◆ **Your goal**: Where the line with "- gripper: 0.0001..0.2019" appears below, start writing out lines exactly, and finish with the line with "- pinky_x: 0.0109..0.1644", which is included; write out nothing else.

◆ **Record excerpts**:
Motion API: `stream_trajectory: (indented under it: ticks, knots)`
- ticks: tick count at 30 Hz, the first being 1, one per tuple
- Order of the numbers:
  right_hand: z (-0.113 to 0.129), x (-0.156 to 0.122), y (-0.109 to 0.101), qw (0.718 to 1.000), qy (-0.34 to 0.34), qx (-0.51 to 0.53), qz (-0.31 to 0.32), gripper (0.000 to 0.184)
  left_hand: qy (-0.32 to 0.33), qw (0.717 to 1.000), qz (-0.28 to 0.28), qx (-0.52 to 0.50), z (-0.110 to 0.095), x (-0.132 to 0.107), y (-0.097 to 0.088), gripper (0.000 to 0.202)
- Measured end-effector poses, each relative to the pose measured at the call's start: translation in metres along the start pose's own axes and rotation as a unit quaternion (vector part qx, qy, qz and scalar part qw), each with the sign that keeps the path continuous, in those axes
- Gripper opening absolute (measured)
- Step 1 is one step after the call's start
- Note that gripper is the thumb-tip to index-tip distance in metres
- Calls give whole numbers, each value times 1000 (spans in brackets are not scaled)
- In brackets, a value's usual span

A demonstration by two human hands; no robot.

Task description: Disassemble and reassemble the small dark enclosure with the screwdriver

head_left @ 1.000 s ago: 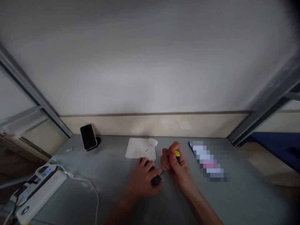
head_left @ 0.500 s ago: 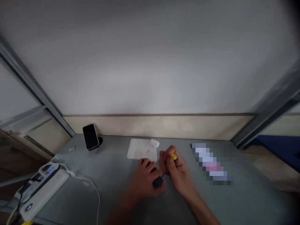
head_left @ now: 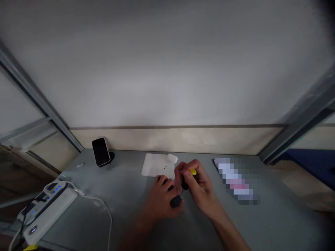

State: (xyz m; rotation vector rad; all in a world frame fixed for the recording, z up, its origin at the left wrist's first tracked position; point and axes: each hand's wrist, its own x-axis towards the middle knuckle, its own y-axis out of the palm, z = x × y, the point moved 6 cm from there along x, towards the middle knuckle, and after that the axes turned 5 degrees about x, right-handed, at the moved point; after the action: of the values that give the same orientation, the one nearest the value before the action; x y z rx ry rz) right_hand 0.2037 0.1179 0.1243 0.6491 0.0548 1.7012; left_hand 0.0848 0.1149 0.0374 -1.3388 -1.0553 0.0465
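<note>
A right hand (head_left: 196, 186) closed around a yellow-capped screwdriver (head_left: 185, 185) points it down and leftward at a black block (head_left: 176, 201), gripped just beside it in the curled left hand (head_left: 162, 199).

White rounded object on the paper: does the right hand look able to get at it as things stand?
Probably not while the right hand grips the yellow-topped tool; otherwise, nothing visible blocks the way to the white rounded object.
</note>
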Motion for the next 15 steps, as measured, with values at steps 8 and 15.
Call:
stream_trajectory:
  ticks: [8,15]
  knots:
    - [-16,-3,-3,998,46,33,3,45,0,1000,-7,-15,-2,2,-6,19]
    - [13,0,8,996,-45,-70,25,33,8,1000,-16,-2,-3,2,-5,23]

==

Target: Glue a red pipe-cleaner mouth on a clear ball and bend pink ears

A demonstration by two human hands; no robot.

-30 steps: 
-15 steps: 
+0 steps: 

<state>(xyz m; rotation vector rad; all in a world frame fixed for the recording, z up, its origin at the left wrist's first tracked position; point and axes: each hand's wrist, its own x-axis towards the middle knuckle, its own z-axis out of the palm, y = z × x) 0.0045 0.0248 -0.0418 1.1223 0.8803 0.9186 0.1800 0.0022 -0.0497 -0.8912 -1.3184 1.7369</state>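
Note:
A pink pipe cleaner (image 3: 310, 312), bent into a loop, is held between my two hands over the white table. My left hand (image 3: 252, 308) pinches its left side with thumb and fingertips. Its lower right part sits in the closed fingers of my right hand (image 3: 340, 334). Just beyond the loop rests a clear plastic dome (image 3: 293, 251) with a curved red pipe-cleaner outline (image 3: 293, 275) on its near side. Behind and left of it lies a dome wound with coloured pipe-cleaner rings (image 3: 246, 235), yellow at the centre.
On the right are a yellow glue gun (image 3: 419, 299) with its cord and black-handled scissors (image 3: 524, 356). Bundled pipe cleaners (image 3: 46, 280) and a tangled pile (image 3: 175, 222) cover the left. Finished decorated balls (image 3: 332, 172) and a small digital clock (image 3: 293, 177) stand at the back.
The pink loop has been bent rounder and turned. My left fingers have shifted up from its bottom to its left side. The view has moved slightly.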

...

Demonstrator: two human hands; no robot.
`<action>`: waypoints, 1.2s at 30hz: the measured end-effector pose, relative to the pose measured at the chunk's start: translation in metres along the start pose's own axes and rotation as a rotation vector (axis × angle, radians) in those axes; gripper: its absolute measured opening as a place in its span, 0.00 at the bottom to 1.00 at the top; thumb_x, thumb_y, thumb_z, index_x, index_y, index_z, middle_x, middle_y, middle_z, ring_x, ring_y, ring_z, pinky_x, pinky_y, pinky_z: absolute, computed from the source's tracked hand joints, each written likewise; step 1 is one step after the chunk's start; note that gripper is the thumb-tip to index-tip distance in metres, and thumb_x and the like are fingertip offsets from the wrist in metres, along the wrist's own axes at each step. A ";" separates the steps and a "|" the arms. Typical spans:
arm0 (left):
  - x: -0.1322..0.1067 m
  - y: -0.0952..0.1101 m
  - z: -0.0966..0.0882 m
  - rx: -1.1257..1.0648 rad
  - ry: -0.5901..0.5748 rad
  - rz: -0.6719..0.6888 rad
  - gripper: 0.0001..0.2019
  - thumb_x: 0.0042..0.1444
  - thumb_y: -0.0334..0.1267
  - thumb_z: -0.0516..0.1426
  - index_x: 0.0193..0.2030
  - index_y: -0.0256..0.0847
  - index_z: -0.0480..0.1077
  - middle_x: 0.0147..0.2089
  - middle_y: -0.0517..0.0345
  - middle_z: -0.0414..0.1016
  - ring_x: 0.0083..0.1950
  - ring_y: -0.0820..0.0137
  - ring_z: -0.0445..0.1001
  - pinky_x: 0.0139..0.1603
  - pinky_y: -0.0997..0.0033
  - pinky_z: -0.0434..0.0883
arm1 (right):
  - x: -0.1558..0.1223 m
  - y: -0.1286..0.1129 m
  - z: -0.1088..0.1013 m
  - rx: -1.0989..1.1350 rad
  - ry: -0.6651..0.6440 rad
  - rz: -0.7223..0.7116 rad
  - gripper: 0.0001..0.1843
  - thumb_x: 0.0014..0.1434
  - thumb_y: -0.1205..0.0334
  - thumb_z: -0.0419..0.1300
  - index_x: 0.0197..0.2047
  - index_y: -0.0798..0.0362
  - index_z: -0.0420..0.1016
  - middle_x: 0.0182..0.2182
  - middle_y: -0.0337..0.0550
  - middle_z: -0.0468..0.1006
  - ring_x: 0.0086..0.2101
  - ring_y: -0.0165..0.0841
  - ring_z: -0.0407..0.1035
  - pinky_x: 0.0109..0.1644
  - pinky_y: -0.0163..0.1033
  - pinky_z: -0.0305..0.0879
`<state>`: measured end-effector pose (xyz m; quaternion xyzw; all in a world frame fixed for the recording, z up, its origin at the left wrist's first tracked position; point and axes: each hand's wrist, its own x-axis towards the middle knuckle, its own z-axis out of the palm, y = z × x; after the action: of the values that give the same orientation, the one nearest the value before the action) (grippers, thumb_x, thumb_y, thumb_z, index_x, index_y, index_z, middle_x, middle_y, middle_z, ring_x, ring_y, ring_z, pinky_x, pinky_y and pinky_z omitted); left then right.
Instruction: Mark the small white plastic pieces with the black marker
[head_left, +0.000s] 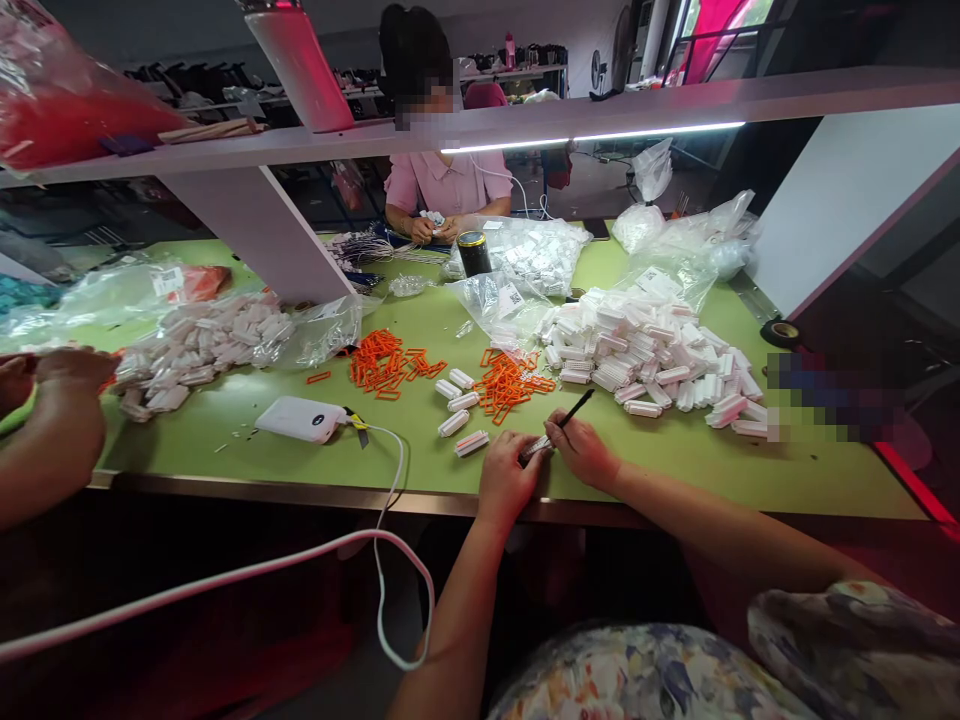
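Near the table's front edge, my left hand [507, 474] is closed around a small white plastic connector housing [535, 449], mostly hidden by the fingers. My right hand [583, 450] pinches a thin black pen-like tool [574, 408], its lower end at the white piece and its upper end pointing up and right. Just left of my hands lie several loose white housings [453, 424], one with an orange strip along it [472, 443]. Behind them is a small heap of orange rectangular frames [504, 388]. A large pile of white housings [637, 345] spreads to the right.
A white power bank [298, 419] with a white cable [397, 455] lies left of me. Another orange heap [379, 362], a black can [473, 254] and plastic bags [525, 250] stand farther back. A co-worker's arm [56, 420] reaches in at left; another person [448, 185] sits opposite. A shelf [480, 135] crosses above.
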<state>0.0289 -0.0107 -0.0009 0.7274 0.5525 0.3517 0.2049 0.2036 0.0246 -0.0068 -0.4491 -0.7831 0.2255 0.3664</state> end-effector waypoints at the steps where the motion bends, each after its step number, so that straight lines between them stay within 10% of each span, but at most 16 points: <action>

◆ **Task result**:
  - gripper: 0.0001..0.2019
  - thumb_x: 0.0042..0.1444
  - thumb_y: -0.0334..0.1267
  - thumb_z: -0.0516..0.1426
  - index_x: 0.0193..0.2030
  - index_y: -0.0256..0.0847
  - index_z: -0.0480..0.1077
  - middle_x: 0.0147..0.2089
  - middle_y: -0.0517..0.0345
  - middle_z: -0.0414..0.1016
  - ring_x: 0.0083..0.1950
  - ring_y: -0.0820..0.0137
  - ring_z: -0.0445..0.1001
  - pinky_x: 0.0139..0.1603
  - pinky_y: -0.0997..0.0033
  - pinky_z: -0.0434..0.0883
arm1 (right):
  - x: -0.1558..0.1223 m
  - y: -0.1286..0.1129 m
  - z: -0.1088..0.1013 m
  - rx: -1.0989..1.1350 rad
  - ry: -0.6651..0.6440 rad
  - rz: -0.7223..0.7116 rad
  - gripper: 0.0001..0.1843
  - thumb_x: 0.0014..0.1434
  - thumb_y: -0.1205..0.0334
  - thumb_z: -0.0419..0.1300
  - index_x: 0.0197..0.2047
  - index_y: -0.0798..0.0362
  - index_z: -0.0420..0.1016
  - middle_x: 0.0182..0.2182
  - middle_y: -0.0337..0.0550
  - middle_z: -0.0468..0.1006
  - ring_x: 0.0086..0.2101
  - ring_y: -0.0165..0.0841
  - ring_z: -0.0407..0.1035
  - pinky_x: 0.0109..0.1644

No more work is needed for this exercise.